> EXERCISE BRIEF: Find the line containing "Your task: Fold" in the data below and repeat it, along with all later lines, exactly through the last one.

> THE DATA:
.....
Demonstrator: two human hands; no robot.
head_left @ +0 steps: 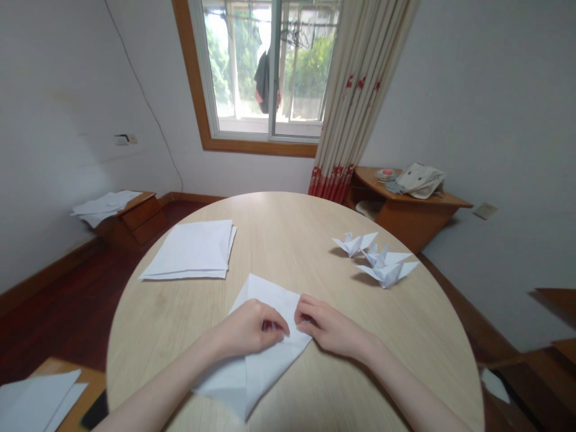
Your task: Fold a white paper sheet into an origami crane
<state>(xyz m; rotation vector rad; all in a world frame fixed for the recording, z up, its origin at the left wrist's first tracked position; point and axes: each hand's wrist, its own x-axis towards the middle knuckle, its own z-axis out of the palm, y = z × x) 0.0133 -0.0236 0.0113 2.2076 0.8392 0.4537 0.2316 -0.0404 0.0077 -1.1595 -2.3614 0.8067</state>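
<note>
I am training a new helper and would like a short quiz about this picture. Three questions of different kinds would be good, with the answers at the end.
1. Multiple choice: what lies under the left hand?
A) a curtain
B) a white sheet
C) a cloth bag

2. True or false: the folded paper birds are on the right side of the table.

3. Short answer: which hand is nearer to the paper stack, the left hand or the right hand?

Key: 1. B; 2. True; 3. The left hand.
</note>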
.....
> ANSWER:
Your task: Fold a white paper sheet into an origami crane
<state>(xyz m; rotation vector rad; all in a world frame fixed for the recording, z up, its origin at the left wrist's first tracked position; point and axes: each hand's wrist, its own x-axis towards the middle knuckle, its own z-axis out of the palm, y = z × x) 0.0133 -0.0236 0.0113 2.2076 0.8392 0.4537 0.2316 -0.0404 0.0077 -1.1595 -2.3614 0.8067</state>
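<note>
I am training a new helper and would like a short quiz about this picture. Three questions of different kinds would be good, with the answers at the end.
1. Multiple choice: what lies under the left hand?
A) a curtain
B) a white sheet
C) a cloth bag

2. True or false: the folded paper birds are on the right side of the table.

3. Short answer: which hand is nearer to the paper stack, the left hand or the right hand?

Key: 1. B; 2. True; 3. The left hand.
</note>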

With that, the answer is finished.